Based on the make-up of Congress, it appears that EFCA is going to pass and will become law sometime in 2009. If for some reason – a reason I cannot fathom – EFCA does not become law, it does not mean that employers are in the clear from forced unionization.
Towards the end of 2007 there were more Republicans in office and it was apparent that EFCA would succumb to the Republican’s filibuster and not pass. At that time, organized labor began an initiative of alternative ways of organizing workers – through minority unions.
Steelworkers and auto workers were first minority unions at several companies and then gained contracts that helped persuade other workers to organize as part of a company-wide union. This is analogous to a union being in one location or one store of a company and then spreading to the other locations until the whole company is unionized.
Seven unions (USW, UAW, IBEW, CWA, UE, and the CAN) petitioned the NLRB to require private-sector employers to negotiate with union members even though the union had the support of only a minority of the employees. Clearly, this was a last-ditch effort to do an end-around to the failing EFCA legislation.
The unions wanted the NLRB to adopt the following rule despite knowing that it would not likely pass under the current Bush NLRB:
Pursuant to Section 7, 8(a)(1) and 8(a)(5) of the Act, in workplaces where employees are not currently represented by a certified or recognized Section 9(a) majority/exclusive collective-bargaining representative in an appropriate bargaining unit, the employer, upon request, has a duty to bargain collectively with a labor organization that represents less than an employee-majority with regard to the employees who are its members, but not for other employees.
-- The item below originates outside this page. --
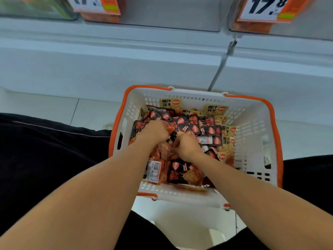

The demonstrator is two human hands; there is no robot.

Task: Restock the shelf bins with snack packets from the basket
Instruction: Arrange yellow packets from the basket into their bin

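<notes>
Down inside the basket [252,123], both hands work the snack packets [207,127]: left hand [155,131] and right hand [187,145] curl around dark packets mid-pile. Gathering step. Next: lift the handful toward the shelf bins [171,13] above the basket.

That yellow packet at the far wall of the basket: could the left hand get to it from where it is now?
Probably yes. The yellow packet stands uncovered against the basket wall, just beyond the left hand, which grips dark packets. Only loose packets lie between.
</notes>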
According to the chief organizer for the steelworkers, “Our hope is that there will be a more pro-worker administration in place” and under that administration (appointed by a Democratic President), it will pass.
The Obama NLRB will likely ensure that minority unions have the opportunity to exist and thrive. Coupling minority unions with EFCA and the anticipated “union of one” law, every single employee will be eligible to be represented by his or her own union of choice even though they are employed by the same company and perform the same job.